Free traders will respond by claiming that even if we reach 90 or even 100 percent of the population being harmed by competition with cheap foreign labor, Americans will still be better off because goods will be cheaper. The problem, as is obvious to any laid-off worker who has ever contemplated the cheap goods on sale at Walmart, is that a drop in the cost of merchandise never means as much as a lost job. How many people have voted against incumbents because they were unemployed or underemployed? Compare this to how many have done so because they couldn’t buy a pair of scissors for $.99. Has there ever been a demonstration in the streets about the latter? And, there is no law of economics that guarantees that free trade’s benefits in the form of lower prices will exceed its cost in job loss and lower wages for most people.

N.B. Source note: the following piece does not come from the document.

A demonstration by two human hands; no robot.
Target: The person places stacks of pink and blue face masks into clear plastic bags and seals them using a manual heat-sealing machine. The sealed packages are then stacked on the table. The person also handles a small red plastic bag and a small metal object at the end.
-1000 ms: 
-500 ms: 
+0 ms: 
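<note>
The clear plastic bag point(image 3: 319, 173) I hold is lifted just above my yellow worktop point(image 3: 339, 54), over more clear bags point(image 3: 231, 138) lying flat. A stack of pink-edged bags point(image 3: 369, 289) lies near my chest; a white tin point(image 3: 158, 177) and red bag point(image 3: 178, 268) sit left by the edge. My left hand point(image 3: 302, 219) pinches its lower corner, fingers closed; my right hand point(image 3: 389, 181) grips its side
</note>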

There is not much left of the American economy that is invulnerable to pressures from trade. Even large parts of the 70 percent of our economy that is in non-traded sectors are inexorably becoming tradable due to off-shoring, and workers displaced from tradable sectors are driving down wages in non-tradable sectors. The remaining sheltered occupations are these:

  1. Jobs that must be performed in person, such as policing, cooking, bagging groceries, teaching school, being a criminal, etc.
  2. Jobs, like construction, performed on physical objects too large or heavy to be shipped from abroad.
  3. Jobs performed on or relative to objects fixed in place: agriculture, mining, and transportation.
  4. Jobs where America enjoys significant technological superiority tied to oligopoly industries or specialized local labor pools, a shrinking category.
  5. Jobs, like law or advertising, which depend on uniquely American knowledge. But even this is breaking down as law firms, for example, start to offshore work.
  6. Jobs dependent upon sovereign power, such as the military. But given our use of “civilian security contractors” in our wars, this can be nibbled away at in surprising ways.

The trouble is, these categories are not enough. In particular, they don’t add up to enough high-wage jobs because most (not all) of these jobs are relatively low paid. So our beggar-my-neighbor coalition starts to fall apart.

I think the beggar-my-neighbor coalition died in the snows of New Hampshire.

Ian Fletcher was Senior Economist of the Coalition for a Prosperous America, a nationwide grass-roots organization dedicated to fixing America’s trade policies and comprising representatives from business, agriculture, and labor. He was previously Research Fellow at the U.S. Business and Industry Council, a Washington think tank founded in 1933 and before that, an economist in private practice serving mainly hedge funds and private equity firms. Educated at Columbia University and the University of Chicago, he lives in San Francisco. He is the author of Free Trade Doesn’t Work: What Should Replace It and Why.